Transcribe each line below without altering anything.

> [GIVEN INFORMATION]:
•••
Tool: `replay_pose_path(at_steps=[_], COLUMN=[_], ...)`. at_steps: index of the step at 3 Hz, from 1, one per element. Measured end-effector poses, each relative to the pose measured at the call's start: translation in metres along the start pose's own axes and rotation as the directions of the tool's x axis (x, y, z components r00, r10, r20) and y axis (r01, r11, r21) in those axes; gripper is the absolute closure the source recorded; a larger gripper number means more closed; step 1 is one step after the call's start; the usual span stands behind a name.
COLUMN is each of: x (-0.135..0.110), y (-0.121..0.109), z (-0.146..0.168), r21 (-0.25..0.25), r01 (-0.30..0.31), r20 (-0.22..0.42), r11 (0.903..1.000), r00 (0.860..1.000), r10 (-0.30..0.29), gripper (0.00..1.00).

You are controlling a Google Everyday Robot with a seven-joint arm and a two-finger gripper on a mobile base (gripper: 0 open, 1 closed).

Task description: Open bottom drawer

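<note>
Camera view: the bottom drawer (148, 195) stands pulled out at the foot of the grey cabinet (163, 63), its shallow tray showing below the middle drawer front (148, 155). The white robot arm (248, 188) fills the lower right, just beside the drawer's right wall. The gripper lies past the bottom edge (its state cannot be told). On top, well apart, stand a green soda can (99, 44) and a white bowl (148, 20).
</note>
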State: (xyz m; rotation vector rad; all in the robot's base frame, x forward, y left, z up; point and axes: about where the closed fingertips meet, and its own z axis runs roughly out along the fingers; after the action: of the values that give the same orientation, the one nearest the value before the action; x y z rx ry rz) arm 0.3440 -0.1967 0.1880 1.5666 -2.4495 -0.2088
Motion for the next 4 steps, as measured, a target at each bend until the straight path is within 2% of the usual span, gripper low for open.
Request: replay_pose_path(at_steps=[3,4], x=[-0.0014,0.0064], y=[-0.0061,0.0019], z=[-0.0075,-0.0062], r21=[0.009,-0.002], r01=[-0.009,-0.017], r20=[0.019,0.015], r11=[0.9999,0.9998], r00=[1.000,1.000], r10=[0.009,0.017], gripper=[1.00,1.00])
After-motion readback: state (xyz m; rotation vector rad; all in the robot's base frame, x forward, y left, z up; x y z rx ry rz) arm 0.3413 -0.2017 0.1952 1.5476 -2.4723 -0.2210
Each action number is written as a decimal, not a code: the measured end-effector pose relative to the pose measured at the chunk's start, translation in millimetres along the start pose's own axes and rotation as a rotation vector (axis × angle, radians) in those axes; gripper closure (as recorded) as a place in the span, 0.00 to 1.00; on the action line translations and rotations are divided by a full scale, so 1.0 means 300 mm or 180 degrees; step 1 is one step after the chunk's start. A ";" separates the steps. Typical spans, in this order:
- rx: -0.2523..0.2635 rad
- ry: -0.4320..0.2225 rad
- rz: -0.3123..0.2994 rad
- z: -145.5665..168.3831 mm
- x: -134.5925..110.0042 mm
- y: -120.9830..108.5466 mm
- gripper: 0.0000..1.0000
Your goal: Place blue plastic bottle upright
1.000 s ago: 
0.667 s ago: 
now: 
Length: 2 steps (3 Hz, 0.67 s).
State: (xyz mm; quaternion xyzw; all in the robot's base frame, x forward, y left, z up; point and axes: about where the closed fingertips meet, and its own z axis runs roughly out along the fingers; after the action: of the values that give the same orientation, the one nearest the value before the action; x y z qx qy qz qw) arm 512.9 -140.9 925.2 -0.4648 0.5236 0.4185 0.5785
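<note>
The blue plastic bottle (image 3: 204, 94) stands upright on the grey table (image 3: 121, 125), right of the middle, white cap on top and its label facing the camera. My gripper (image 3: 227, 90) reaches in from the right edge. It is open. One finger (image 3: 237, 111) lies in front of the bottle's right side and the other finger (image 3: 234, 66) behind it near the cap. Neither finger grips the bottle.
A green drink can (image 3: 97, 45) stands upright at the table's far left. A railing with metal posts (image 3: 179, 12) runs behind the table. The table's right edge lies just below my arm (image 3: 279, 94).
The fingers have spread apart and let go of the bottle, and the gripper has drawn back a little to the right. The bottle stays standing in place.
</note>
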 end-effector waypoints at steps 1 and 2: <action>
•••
> [REPLY TO THE TASK]:
Tool: `replay_pose_path(at_steps=[_], COLUMN=[_], ...)`. at_steps: index of the step at 3 Hz, from 1, one per element. Measured end-effector poses, each relative to the pose measured at the call's start: translation in metres along the start pose's own axes and rotation as the directions of the tool's x axis (x, y, z components r00, r10, r20) and y axis (r01, r11, r21) in those axes; gripper is the absolute closure the source recorded; a larger gripper number means more closed; step 1 is one step after the call's start; the usual span stands behind a name.
COLUMN is each of: x (-0.135..0.110), y (-0.121..0.109), z (-0.146..0.168), r21 (-0.25..0.25), r01 (-0.30..0.31), r20 (-0.22..0.42), r11 (0.903..1.000), r00 (0.860..1.000), r10 (-0.30..0.29), gripper (0.00..1.00).

You are controlling a Google Everyday Robot with a seven-joint arm and a two-finger gripper on a mobile base (gripper: 0 open, 1 closed).

Task description: Open bottom drawer

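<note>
Camera view: the bottom drawer (148, 195) stands pulled out at the foot of the grey cabinet (163, 63), its shallow tray showing below the middle drawer front (148, 155). The white robot arm (248, 188) fills the lower right, just beside the drawer's right wall. The gripper lies past the bottom edge (its state cannot be told). On top, well apart, stand a green soda can (99, 44) and a white bowl (148, 20).
</note>
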State: (xyz m; rotation vector rad; all in the robot's base frame, x forward, y left, z up; point and axes: about where the closed fingertips meet, and its own z axis runs roughly out along the fingers; after the action: of the values that give the same orientation, the one nearest the value before the action; x y z rx ry rz) arm 0.3440 -0.1967 0.1880 1.5666 -2.4495 -0.2088
Motion for the next 4 steps, as measured, a target at each bend until the straight path is within 2% of the usual span, gripper low for open.
Request: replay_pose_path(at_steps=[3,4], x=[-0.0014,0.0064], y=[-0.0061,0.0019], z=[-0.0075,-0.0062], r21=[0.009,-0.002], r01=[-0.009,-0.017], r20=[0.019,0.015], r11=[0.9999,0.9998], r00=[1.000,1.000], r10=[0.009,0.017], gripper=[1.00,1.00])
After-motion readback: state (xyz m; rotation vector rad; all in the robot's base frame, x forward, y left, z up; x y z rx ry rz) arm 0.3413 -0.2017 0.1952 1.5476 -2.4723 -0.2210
Each action number is written as a decimal, not a code: the measured end-effector pose relative to the pose measured at the chunk's start, translation in millimetres along the start pose's own axes and rotation as a rotation vector (axis × angle, radians) in those axes; gripper closure (as recorded) as a place in the span, 0.00 to 1.00; on the action line translations and rotations are divided by a full scale, so 1.0 means 300 mm or 180 degrees; step 1 is one step after the chunk's start. A ";" separates the steps. Typical spans, in this order:
- rx: -0.2523..0.2635 rad
- ry: -0.4320..0.2225 rad
- rz: -0.3123..0.2994 rad
- z: -145.5665..168.3831 mm
- x: -134.5925..110.0042 mm
- y: -120.9830..108.5466 mm
- gripper: 0.0000..1.0000
Your goal: Place blue plastic bottle upright
1.000 s ago: 
0.667 s ago: 
now: 
Length: 2 steps (3 Hz, 0.67 s).
State: (xyz mm; quaternion xyzw; all in the robot's base frame, x forward, y left, z up; point and axes: about where the closed fingertips meet, and its own z axis runs roughly out along the fingers; after the action: of the values that give the same orientation, the one nearest the value before the action; x y z qx qy qz qw) arm 512.9 -140.9 925.2 -0.4648 0.5236 0.4185 0.5785
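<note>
The blue plastic bottle (image 3: 204, 94) stands upright on the grey table (image 3: 121, 125), right of the middle, white cap on top and its label facing the camera. My gripper (image 3: 227, 90) reaches in from the right edge. It is open. One finger (image 3: 237, 111) lies in front of the bottle's right side and the other finger (image 3: 234, 66) behind it near the cap. Neither finger grips the bottle.
A green drink can (image 3: 97, 45) stands upright at the table's far left. A railing with metal posts (image 3: 179, 12) runs behind the table. The table's right edge lies just below my arm (image 3: 279, 94).
The fingers have spread apart and let go of the bottle, and the gripper has drawn back a little to the right. The bottle stays standing in place.
</note>
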 end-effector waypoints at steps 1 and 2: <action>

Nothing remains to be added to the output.